The SFA have bungled their way into another embarrassing situation- unsure of their stance against racism.
On Monday Steve Clarke’s players will stand against racism before facing the Czech Republic, at Wembley they will be taking a knee alongside Gareth Southgate’s side before taking a stance against Croatia when they return to Hampden.
It seems like a Committee decision as the SFA react to various pressures with 25 out of their 26 man squad being white.
Almost every nation at the European Championships will take the knee. England fans have booed and jeered the gesture before friendly matches but that has only doubled the resolve of Gareth Southgate to ensure that his multi-racial squad tackle the issue full on.
As we’ve seen over a multitude of issues leaderships is badly lacking inside the SFA, Scotland took the knee until anti-racism activists surfaced at Ibrox following a Europa League defeat from Slavia Prague.
Since they ditched Taking The Knee the SFA have been in a difficult situation with a botched attempt at showing their opposition to racism. No Scottish club has ever been punished for racist actions by supporters, in 2019 parts of Ibrox were closed for two Europa League matches as punishment for racist actions of home supporters.
Should the Scotland players Take The Knee?

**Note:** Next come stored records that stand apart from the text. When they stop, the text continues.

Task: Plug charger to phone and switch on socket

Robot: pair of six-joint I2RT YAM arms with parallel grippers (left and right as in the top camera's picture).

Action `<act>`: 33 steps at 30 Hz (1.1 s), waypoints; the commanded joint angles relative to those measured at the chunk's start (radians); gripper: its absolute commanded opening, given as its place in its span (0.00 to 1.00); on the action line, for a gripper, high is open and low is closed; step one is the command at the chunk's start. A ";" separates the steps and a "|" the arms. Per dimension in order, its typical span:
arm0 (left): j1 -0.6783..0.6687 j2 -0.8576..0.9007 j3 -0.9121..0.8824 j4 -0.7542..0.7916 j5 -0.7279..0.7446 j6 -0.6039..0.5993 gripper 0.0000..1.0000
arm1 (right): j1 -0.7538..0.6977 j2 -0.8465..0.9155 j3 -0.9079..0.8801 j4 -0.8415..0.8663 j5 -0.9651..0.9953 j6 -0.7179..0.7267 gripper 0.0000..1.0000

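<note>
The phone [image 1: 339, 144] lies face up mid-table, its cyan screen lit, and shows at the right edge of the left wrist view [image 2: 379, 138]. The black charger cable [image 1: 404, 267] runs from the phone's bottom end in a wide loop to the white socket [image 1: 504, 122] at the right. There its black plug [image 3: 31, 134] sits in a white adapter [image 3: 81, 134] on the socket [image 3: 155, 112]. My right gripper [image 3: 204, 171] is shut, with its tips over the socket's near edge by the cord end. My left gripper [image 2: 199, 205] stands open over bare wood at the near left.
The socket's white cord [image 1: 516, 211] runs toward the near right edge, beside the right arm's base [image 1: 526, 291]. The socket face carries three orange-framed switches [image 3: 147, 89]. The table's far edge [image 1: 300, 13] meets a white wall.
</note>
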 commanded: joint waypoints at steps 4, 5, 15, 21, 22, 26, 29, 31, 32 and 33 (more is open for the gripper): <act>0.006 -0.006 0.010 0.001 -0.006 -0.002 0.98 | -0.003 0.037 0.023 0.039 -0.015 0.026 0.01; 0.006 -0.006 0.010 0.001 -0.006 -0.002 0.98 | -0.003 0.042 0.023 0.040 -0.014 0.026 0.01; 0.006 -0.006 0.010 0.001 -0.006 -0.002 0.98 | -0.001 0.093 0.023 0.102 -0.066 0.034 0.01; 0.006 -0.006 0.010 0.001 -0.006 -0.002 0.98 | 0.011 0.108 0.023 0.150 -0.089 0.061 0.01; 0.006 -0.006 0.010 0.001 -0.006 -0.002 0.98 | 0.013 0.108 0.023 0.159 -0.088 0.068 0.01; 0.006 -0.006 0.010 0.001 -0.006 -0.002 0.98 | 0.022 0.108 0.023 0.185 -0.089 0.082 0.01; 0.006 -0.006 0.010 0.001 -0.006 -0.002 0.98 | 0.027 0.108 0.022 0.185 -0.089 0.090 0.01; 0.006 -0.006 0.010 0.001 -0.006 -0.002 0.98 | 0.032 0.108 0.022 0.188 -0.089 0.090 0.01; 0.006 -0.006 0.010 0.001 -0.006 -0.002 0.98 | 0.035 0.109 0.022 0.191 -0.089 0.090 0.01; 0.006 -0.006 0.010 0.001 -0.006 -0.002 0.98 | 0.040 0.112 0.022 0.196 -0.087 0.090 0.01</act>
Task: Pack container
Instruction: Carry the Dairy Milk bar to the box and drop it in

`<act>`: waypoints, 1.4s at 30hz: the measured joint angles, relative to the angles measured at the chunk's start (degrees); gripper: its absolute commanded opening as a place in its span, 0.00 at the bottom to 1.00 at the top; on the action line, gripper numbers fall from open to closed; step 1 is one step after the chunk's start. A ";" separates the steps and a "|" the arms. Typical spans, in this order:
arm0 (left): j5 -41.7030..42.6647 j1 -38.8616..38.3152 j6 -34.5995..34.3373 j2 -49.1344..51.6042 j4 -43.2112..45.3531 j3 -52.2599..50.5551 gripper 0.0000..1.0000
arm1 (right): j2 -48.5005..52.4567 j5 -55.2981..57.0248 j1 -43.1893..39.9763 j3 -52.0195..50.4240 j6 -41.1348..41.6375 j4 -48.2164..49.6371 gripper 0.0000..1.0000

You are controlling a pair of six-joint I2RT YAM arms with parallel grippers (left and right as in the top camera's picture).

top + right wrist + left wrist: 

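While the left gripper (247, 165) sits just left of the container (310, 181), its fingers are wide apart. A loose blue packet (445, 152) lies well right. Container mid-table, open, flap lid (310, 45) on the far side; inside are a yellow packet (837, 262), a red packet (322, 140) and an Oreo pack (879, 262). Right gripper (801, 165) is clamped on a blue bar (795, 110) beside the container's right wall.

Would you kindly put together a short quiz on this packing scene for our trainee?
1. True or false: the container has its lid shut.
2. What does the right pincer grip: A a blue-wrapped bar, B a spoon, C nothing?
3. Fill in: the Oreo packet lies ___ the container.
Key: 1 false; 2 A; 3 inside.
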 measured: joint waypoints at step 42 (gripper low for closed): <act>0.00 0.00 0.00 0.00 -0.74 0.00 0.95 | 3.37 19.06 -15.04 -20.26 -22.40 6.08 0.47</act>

Yes, shouldn't even be a discussion
No, the SFA have got this one right
On Thursday the SFA stated:
The Scotland Men’s National Team will continue to take a stand against racism prior to kick-off for all UEFA EURO 2020 matches.
The squad, coaching staff and backroom members will stand up to racism ahead of the Group D matches against Czech Republic, England and Croatia.
Andy Robertson, Scotland Men’s National Team captain:
“It is important we continue to tackle the issue of racism and raise awareness of the need to change people’s mindsets but also their behaviours. Prior to our World Cup qualifiers in March we spoke as a group and felt that taking a stand was the best way for us to show solidarity and also to reinforce the need for meaningful change in society.”
A day later after heavy criticism over their stand the Steve Clarke stated:
In light of divisive and inaccurate comments being perpetuated by individuals and groups, whose views we denounce in the strongest terms, we have reflected today as a group. We remain committed to our principles of taking a stand but we must also be unequivocal in condemning the opportunistic false narrative being presented by some.
We have therefore agreed that we will show solidarity with our counterparts in England, many of whom are team-mates of our own players, and who have found themselves on the receiving end of abuse from fans in recent international matches.
We will continue to take a stand – together, as one – for our matches at Hampden Park. For our match at Wembley, we will stand against racism and kneel against ignorance.
Andy Robertson added:
But it is also clear, given the events around the England national team, taking the knee in this tournament matters as a symbol of solidarity.
For this reason, we have collectively decided to again take the knee as a team for the fixture against England at Wembley Stadium.
The message from the SFA is as clear as mud but can be summarised that in Scotland they stand alongside their friends at Ibrox but rather than have that stance exposed at Wembley the players will take the knee.